STOCKHOLM, Dec 1 (AFP) - An HIV vaccine being developed by Swedish researchers will soon be tested on HIV-negative people in Sweden and will then be tested on people in Tanzania in 2005, Swedish daily Dagens Nyheter reported on Wednesday.
Developped by the Swedish Institute for Infectious Disease Control (SMI), the vaccine corresponds to the strain of HIV that has infected 25 million people in Africa, HIV-1 retrovirus sub-type A, according to Dagens Nyheter.
The vaccine is not aimed at providing immunity from HIV, but rather limiting its development once a person is infected. A preventative vaccine is not expected before 2011.
Forty subjects will be tested in the initial phase I study in Sweden, for which the selection process has already begun.
Some 60 people will then take part in a phase I/II test in Tanzania organised by the Muhimbili University College of Health Sciences in Dar es Salaam.
"In the best of cases, we will start vaccinating in Dar es Salaam already next year," said Eric Sandstroem, chief physician at Soeder hospital in Stockholm which is in charge of the clinical testing.
The phase I and II tests are aimed at making sure that the vaccine has no side-effects and that it prompts the body to develop antibodies. Phase III testing is aimed at determining whether the vaccine actually limits the effects of the virus for those infected.

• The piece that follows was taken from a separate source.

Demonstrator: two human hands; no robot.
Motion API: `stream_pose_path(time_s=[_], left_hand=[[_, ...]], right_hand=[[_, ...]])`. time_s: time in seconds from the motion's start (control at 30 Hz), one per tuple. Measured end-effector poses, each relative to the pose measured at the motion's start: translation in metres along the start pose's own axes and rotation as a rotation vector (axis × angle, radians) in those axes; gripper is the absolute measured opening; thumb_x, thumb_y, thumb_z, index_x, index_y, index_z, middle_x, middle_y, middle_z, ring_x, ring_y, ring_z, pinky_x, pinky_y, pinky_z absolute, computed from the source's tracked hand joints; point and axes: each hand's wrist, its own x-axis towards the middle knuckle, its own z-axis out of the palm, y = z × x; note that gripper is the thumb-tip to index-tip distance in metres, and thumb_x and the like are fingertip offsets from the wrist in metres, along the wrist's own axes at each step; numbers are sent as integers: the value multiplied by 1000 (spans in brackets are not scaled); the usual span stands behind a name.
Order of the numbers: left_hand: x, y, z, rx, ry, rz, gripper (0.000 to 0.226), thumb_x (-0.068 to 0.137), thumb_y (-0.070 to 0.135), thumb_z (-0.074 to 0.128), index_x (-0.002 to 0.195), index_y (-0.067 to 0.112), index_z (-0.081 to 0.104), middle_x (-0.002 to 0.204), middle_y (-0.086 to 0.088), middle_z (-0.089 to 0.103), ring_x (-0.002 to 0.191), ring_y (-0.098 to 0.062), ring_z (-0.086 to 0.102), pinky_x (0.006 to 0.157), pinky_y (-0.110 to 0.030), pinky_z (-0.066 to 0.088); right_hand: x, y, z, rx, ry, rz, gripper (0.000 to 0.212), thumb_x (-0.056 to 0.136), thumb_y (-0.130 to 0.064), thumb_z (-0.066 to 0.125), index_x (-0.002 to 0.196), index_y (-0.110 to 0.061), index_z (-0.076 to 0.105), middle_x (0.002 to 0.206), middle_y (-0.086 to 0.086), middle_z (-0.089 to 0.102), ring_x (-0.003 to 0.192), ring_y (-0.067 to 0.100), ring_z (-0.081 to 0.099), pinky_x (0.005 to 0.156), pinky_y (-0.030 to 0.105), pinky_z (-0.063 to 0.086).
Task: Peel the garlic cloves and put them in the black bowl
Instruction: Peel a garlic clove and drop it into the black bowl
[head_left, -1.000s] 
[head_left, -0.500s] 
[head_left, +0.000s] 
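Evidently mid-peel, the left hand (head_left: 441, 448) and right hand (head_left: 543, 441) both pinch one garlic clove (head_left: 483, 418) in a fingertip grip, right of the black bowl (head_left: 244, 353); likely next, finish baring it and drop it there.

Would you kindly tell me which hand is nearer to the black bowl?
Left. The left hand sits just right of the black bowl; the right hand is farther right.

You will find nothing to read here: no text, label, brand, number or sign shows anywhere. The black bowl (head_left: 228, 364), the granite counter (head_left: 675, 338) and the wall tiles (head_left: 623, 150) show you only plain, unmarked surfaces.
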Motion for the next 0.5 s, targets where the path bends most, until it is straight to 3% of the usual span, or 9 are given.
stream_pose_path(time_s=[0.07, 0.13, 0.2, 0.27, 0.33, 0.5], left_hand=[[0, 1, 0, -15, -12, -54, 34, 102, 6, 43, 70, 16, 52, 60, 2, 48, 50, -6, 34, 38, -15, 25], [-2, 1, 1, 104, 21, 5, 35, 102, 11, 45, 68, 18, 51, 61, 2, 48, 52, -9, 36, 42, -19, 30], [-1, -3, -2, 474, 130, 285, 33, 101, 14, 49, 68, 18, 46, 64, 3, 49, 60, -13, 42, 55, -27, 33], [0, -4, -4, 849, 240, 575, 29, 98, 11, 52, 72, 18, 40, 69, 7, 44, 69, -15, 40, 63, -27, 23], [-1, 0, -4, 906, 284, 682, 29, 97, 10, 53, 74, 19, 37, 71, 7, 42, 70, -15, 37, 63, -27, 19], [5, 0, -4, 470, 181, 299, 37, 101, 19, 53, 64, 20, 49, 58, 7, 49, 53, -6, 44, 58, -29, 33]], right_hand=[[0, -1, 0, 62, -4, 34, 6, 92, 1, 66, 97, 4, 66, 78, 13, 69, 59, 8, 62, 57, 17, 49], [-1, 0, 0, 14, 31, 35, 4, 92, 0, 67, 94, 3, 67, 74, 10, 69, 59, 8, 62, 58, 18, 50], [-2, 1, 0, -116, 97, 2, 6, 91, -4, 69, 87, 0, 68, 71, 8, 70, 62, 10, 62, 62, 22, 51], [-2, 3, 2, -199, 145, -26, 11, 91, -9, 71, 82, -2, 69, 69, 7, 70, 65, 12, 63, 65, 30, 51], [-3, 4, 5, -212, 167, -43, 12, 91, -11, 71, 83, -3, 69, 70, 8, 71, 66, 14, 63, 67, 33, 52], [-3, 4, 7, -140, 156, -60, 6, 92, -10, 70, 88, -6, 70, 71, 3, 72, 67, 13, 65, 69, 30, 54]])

"It is incredibly important that we develop a vaccine in Africa because other methods of limiting the spread of the disease do not work," Sandstroem said.
AIDS has already killed 23 million people worldwide since it was first discovered more than 20 years ago. Three million people infected with AIDS died in 2004, and more than 40 million people are infected, according to the UNAIDS organisation.